∞ generated and posted on 2016.03.18 ∞
In vitro means of substantially amplifying copies of specific DNA segments, ones up to a few kilobases in length.
The basic premise behind polymerase chain reaction is the repeated replication of DNA under circumstances that are both relatively simple in terms of what enzymes need to be present and relatively simple in terms of effort on the part of the individual performing the procedure. This utility is achieved through the use of heat to present single-strands of DNA to DNA polymerase, rather than double helix, and is done in combination with the use of a heat-tolerant DNA polymerase such that the heat required to effect DNA denaturation does not also result in DNA polymerase denaturation.

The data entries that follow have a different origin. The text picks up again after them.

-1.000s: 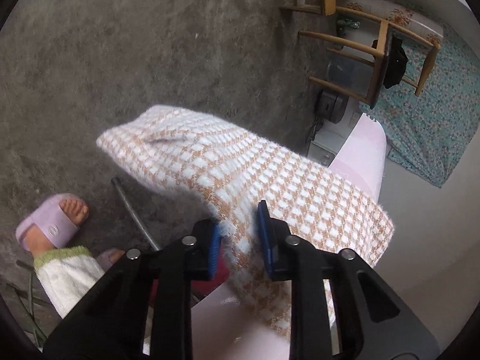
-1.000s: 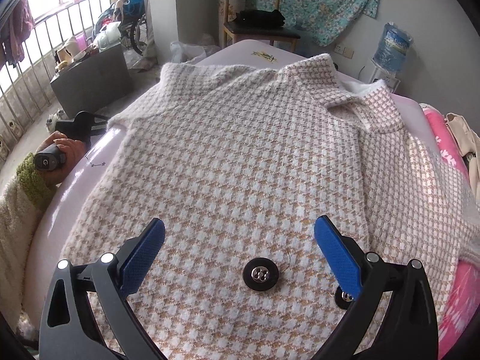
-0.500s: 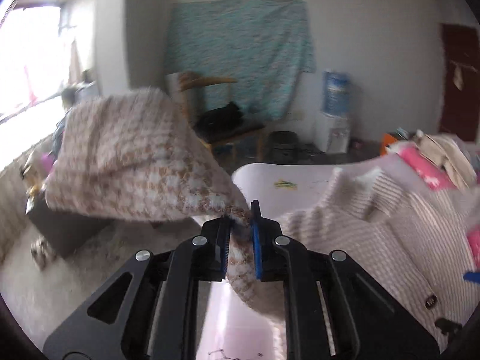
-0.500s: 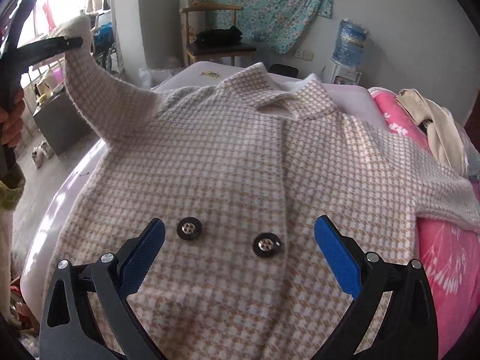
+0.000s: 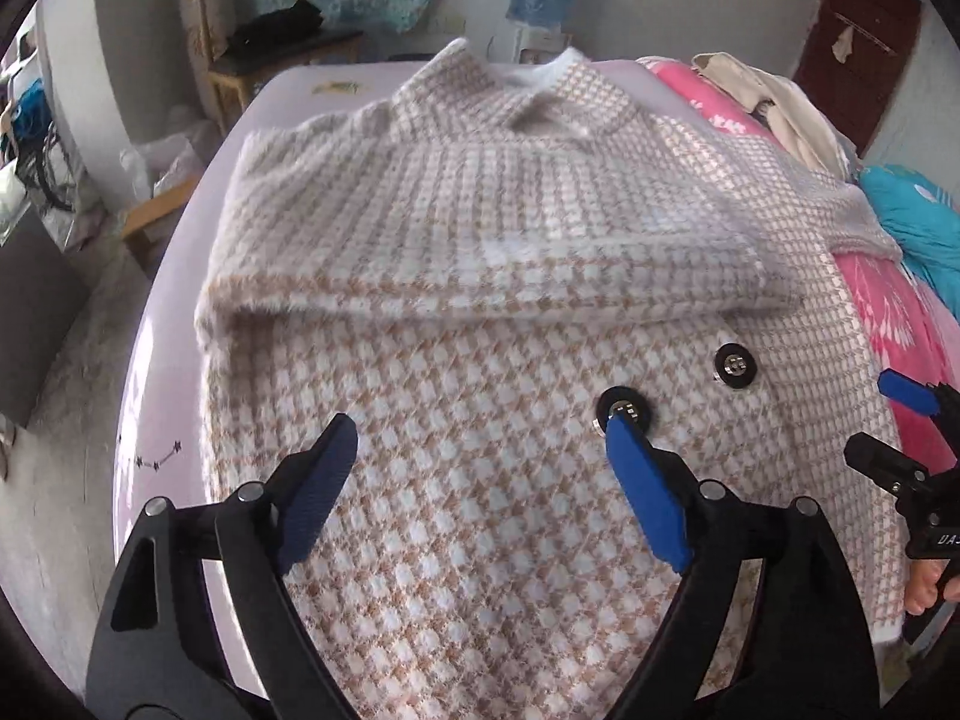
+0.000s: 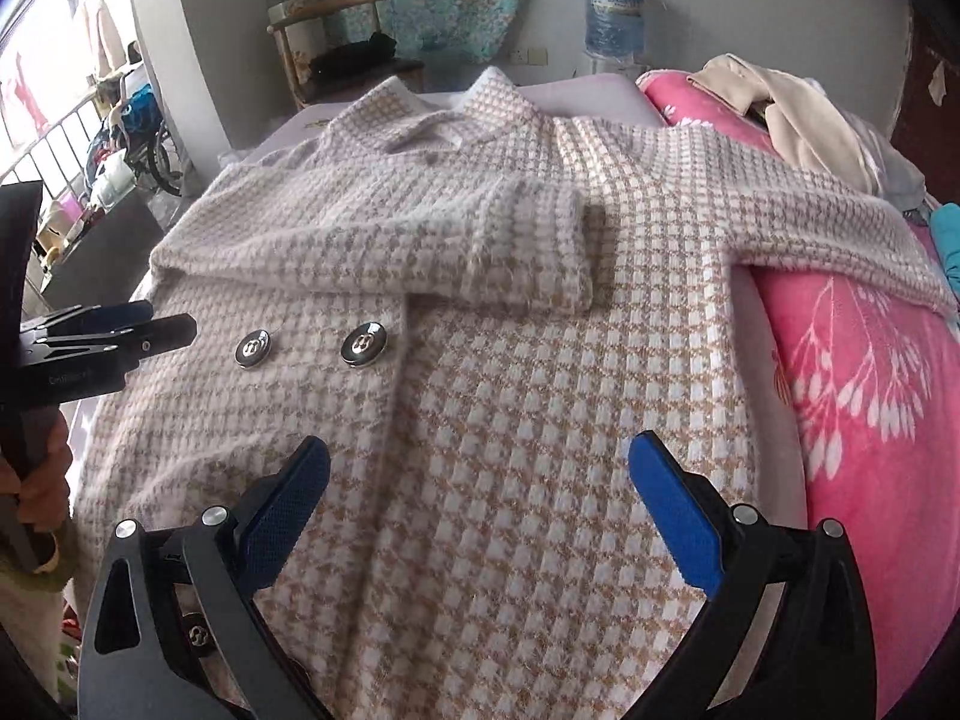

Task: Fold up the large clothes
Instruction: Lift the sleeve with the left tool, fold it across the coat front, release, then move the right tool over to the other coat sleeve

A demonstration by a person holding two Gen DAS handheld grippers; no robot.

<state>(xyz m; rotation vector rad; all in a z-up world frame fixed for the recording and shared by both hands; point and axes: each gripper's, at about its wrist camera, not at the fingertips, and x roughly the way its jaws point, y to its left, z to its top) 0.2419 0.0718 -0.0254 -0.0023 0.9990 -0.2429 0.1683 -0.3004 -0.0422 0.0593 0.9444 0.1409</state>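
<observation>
A pink-and-tan houndstooth coat (image 5: 480, 420) (image 6: 540, 420) lies face up on the bed, collar at the far end. Its left sleeve (image 5: 480, 240) (image 6: 390, 240) is folded across the chest, the cuff (image 6: 534, 252) near the middle. The other sleeve (image 6: 810, 210) stretches out to the right over the pink cover. Two dark buttons (image 5: 624, 408) (image 6: 366, 345) show on the front. My left gripper (image 5: 480, 474) hovers over the coat's lower front, its jaws opening with nothing between them. My right gripper (image 6: 480, 492) hangs open above the coat's right half, empty.
A pink flowered cover (image 6: 852, 396) and a beige garment (image 6: 780, 102) lie at the bed's right. A blue cloth (image 5: 918, 222) sits further right. Behind the bed stand a wooden chair (image 6: 336, 54) and a water jug (image 6: 615, 12). The bed's left edge (image 5: 156, 360) drops to the floor.
The left gripper carried the left sleeve up from the bedside, laid it across the coat's chest and let go, jaws now wide. The right gripper slid rightward over the coat, still open.
</observation>
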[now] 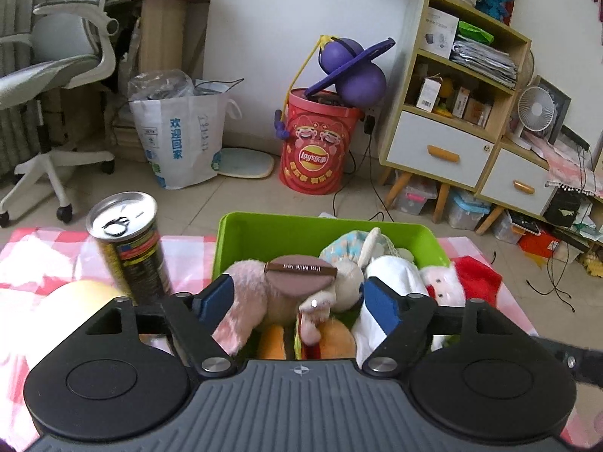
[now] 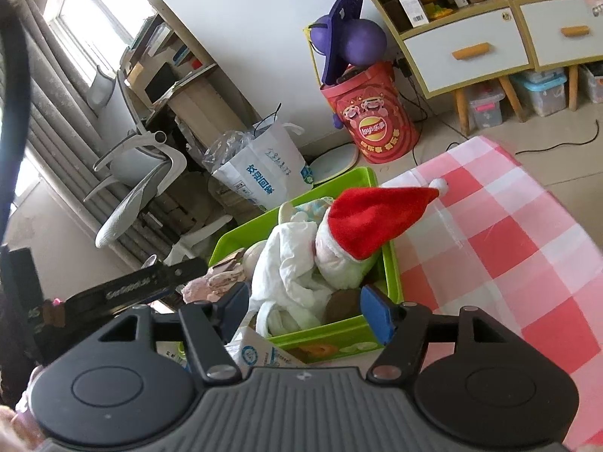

Figure legend: Polymerase chain reaction basics: Heat → denature DNA → cool → prime → polymerize → repeat.
Figure legend: Polymerase chain reaction such as occurring in a thermocycler. Higher temperatures denature the DNA (as indicated by the arrows) while lower temperatures allow polymerization. Moving from left to right, the result is literally an exponential increase in the amount of DNA present, though at the expense of one primer along with countless dNTPs per round polymerization. Thus, there are limits to how much DNA can be produced in a single batch within a single tube (and tubes tend to be small since it is easier to heat and cool small volumes versus larger ones). Note that as shown this is not a representation of a gel. Instead, time is flowing from left to right while DNA is accumulating from top to bottom.
Polymerase chain reaction can be viewed as an alternative to gene cloning as a means of DNA amplification, as a means of increasing the amounts of otherwise very rare DNA (such as may be found at a crime scene or in ancient bones), or as a means of generating relatively large amounts of DNA as a precursor to gene cloning.